La carte-modèle représente aussi les voisinages de l’espace nord-coréen. L’influence croissante de la Chine est sans commune mesure avec l’influence russe, confinée à quelques projets énergétiques et ferroviaires en Extrême-Orient, ou avec celle de la Corée du Sud, qui ne dépasse pas les enceintes des deux zones de Gaeseong et du Mont Geumgang. Une première couronne marque l’influence immédiate de la Chine sur Sinuiju, ville frontalière avec Dandong au nord-ouest, point stratégique des échanges internationaux nord-coréens. Une seconde couronne englobe les projets de modernisation portuaire à Rajin et à Nampo, la propagation des entreprises dans les villes majeures et la diffusion des produits chinois dans la plupart des marchés. On a bien la représentation d’un enjeu géopolitique de taille: le risque de voir se transformer la Corée du Nord en une province chinoise. Plus que jamais dans l’orbite de Pékin au niveau énergétique et commercial, Pyongyang ne peut pleinement répondre aux attentes de Séoul, le frère ennemi, avec qui les projets de coopération et la paix durable ne sont possibles que sous l’égide de Washington.
L’exemple de la Corée du Nord montre, en définitive, la coexistence de deux systèmes spatiaux distincts.

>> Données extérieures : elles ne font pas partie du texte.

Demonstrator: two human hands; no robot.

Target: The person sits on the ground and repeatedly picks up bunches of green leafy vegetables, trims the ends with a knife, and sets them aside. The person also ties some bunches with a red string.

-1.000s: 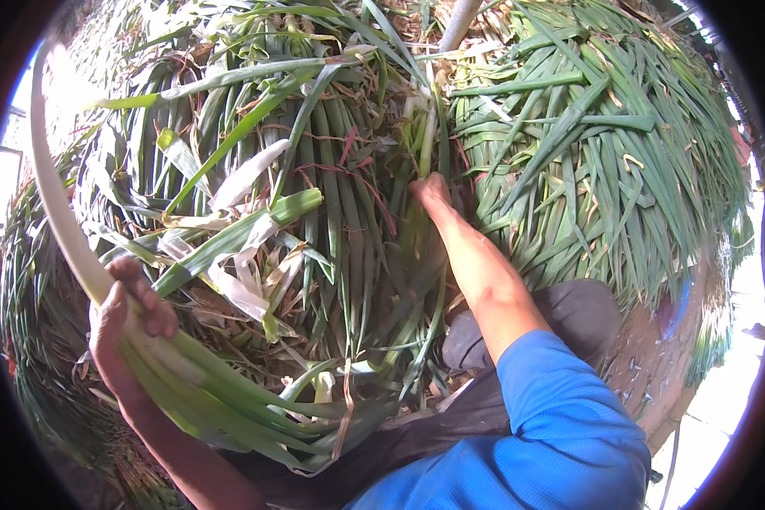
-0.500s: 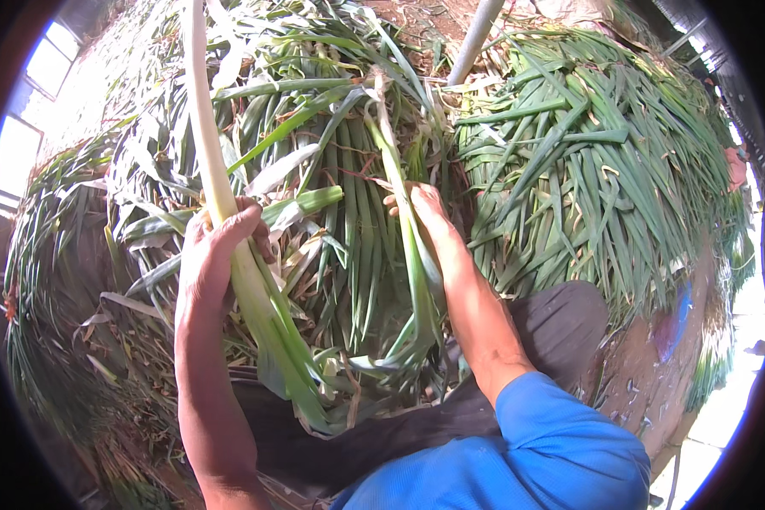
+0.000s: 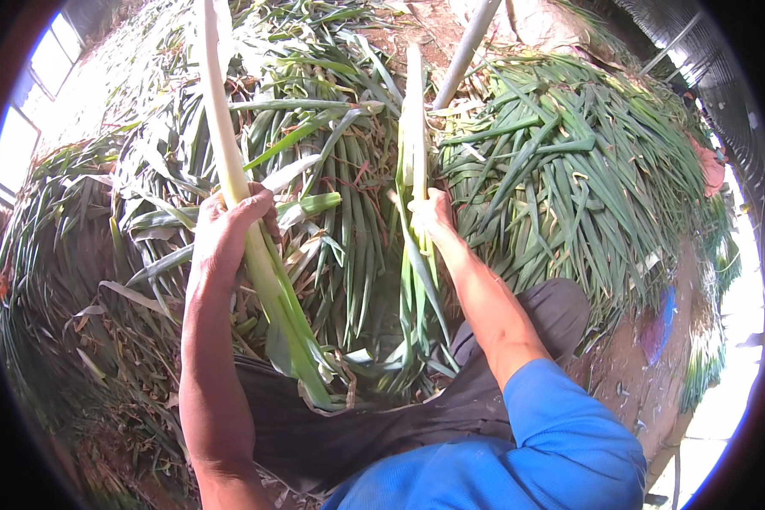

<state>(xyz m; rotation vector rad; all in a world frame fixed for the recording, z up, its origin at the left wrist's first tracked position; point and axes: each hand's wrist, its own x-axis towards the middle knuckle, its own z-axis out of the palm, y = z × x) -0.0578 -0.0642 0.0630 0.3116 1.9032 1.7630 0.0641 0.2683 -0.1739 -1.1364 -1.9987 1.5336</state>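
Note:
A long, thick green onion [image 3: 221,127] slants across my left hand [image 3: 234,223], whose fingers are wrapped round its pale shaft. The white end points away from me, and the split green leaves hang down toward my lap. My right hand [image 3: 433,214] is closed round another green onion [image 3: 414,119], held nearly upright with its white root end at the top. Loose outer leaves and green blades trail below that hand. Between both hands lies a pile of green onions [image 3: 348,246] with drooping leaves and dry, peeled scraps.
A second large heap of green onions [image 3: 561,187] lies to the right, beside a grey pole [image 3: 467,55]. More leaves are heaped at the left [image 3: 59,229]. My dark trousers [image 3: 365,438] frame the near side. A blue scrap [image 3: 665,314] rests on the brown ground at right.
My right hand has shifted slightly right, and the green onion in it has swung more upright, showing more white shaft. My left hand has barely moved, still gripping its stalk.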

D’une part, le modèle centre-périphérie, plus visible, répond à des logiques communes aux pays en développement, mais n’a pas conduit à l’hypertrophie urbaine de la capitale en raison de la persistance d’une régulation socialiste du territoire et d’un long déclin économique. D’autre part, l’existence d’un archipel régional signale plutôt l’absence d’un système intégré et le tiraillement du territoire aux périphéries, vers les partenaires les plus proches, dont la Chine est l’acteur principal. Il y a donc en Corée du Nord un lien subtil entre l’évolution de l’organisation territoriale du pays et celle de ses relations avec l’extérieur, ce qui montre bien le paradoxe entre fermeture et dépendance. Face à de telles pressions à la fois internes et externes, il est difficile de proposer des scénarios à moyen ou long terme, du moins tant que la Corée du Nord n’est pas en mesure de mener une politique globale et cohérente qui allège ses contraintes et mette à profit ses potentialités.